Task to carry out:
Say how many lines of these entries include the word "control", and answer with the number alone.

Available data:
········

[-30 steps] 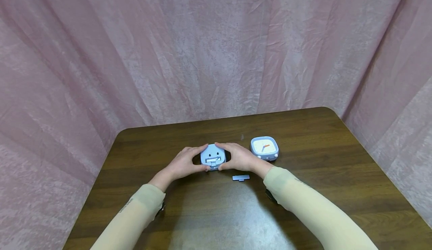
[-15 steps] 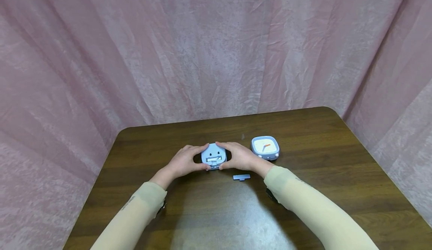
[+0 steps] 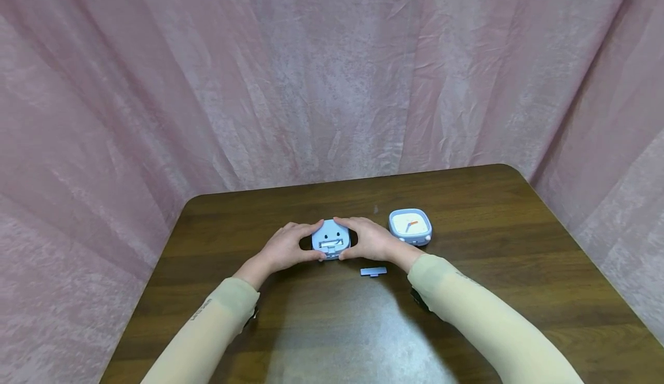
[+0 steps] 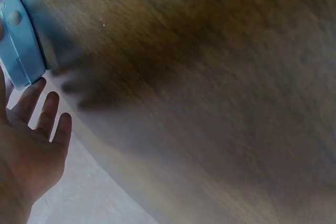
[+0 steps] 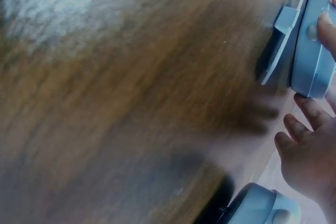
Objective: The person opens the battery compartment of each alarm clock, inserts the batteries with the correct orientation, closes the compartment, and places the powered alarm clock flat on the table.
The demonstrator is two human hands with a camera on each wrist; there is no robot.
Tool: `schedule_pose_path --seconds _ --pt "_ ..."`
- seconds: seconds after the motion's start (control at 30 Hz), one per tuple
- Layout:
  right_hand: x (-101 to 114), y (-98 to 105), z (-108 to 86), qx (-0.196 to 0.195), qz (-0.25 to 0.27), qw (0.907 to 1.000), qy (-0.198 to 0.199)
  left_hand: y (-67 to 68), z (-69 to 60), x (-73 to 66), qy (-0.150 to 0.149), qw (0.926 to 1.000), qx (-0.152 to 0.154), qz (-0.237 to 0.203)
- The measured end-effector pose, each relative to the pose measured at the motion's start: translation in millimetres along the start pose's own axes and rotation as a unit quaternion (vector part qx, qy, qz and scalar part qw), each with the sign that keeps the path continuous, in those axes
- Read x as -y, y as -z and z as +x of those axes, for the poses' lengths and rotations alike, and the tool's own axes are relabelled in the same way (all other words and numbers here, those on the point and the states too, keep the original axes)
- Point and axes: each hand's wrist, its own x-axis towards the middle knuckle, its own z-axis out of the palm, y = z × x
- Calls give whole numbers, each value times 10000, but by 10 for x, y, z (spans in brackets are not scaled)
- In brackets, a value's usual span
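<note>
A small light-blue clock (image 3: 330, 231) is held between both hands with its back toward the head camera. Its back shows two dark eye-like dots and an uncovered battery compartment with a pale, battery-like piece inside. My left hand (image 3: 282, 249) grips its left side, thumb at the near edge and index finger at the far edge. On the other side my right hand (image 3: 370, 243) grips it the same way. The wrist views show the clock's side (image 4: 21, 45) by the fingertips. A blue battery cover (image 3: 373, 271) with a small tab lies on the table below my right hand.
Just beyond my right wrist, a second light-blue clock (image 3: 410, 222) lies face up, with a white dial and an orange hand. The brown wooden table (image 3: 467, 315) has rounded far corners. Pink curtains (image 3: 332, 84) hang behind it and at both sides.
The view has shifted slightly, so everything sits a little farther right. Both hands keep the same hold on the clock, and the cover and second clock stay put.
</note>
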Motion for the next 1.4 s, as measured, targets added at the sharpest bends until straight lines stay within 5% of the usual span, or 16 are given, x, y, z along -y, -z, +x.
schedule_pose_path --seconds 0.8,1.13,1.4 --pt "81 38 -66 237 -711 9968 265 1 4 -17 185 9998 100 47" --pt "153 170 -200 -54 -1130 9923 507 -14 15 -5 161 9998 59 136" --pt "184 231 -344 -540 -1823 9764 1025 -18 15 -6 156 9998 34 105"
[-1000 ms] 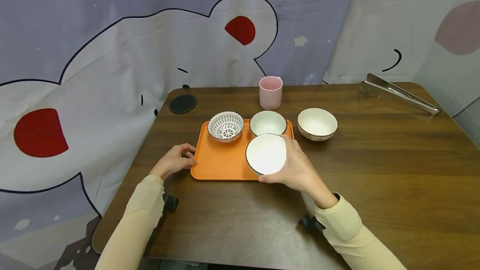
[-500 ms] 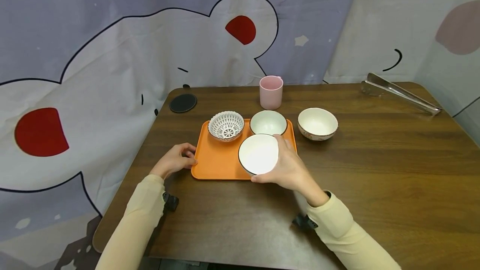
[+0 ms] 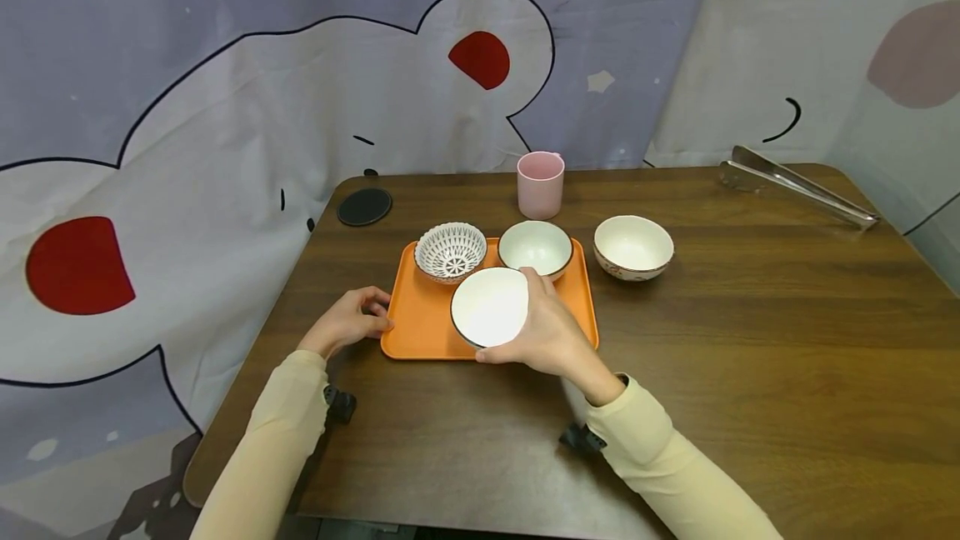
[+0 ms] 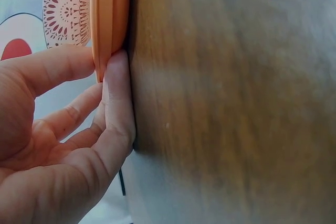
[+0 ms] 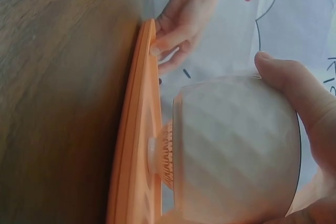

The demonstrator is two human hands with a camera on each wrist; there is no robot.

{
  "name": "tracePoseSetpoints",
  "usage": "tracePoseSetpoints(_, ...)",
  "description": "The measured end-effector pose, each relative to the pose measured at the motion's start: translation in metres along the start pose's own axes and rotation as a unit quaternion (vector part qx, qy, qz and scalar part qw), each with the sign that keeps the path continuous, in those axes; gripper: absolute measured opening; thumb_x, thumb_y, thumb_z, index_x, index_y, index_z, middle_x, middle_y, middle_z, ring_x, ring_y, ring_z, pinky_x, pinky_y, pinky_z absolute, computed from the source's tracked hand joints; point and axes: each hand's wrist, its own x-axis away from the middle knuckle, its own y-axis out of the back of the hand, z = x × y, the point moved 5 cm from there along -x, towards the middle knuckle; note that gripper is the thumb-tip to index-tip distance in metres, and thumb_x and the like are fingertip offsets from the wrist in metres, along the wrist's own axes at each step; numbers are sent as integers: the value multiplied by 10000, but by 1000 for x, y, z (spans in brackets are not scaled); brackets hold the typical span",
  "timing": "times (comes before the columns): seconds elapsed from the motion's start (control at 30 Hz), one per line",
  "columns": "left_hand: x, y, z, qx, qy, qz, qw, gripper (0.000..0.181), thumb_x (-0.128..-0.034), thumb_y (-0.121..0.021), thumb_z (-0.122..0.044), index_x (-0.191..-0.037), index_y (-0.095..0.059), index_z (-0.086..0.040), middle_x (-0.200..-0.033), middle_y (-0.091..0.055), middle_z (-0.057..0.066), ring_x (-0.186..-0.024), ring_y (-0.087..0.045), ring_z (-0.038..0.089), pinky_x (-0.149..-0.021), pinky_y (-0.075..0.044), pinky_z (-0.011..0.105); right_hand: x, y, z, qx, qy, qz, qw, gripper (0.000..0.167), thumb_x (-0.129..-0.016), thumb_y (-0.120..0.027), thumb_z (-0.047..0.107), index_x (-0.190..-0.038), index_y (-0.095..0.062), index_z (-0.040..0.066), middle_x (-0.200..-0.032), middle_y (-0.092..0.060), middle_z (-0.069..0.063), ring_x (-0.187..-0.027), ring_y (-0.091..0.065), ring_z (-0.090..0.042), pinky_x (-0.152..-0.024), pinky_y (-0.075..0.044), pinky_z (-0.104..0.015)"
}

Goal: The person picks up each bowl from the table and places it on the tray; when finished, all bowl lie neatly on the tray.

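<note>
As left hand [image 3: 347, 323] pinches tray [image 3: 423, 330], right hand [image 3: 551, 333] grips bowl [image 3: 489, 307] above it.

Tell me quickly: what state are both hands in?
Left hand: pinching the edge of the orange tray.
Right hand: holding a dark-rimmed white bowl above the orange tray.

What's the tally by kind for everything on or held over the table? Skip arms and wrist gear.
Trays: 1 (orange tray)
Bowls: 4 (patterned bowl, pale green bowl, white bowl in the right hand, bowl right of the tray)
Cups: 1 (pink cup)
Dark round discs: 1
Tongs: 1
Total: 8
</note>
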Motion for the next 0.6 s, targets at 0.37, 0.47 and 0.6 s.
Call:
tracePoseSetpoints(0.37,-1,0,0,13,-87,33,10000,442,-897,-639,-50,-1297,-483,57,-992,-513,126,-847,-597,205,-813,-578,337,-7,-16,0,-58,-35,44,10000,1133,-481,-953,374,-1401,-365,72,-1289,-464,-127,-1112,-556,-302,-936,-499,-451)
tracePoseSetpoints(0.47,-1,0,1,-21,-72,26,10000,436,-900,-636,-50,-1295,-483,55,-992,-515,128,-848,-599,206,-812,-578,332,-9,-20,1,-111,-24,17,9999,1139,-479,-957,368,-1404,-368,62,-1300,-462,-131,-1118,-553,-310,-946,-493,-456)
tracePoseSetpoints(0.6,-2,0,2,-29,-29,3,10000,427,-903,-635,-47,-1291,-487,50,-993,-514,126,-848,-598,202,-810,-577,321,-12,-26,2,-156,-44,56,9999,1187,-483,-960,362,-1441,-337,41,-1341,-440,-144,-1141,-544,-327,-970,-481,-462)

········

Result of the exercise:
2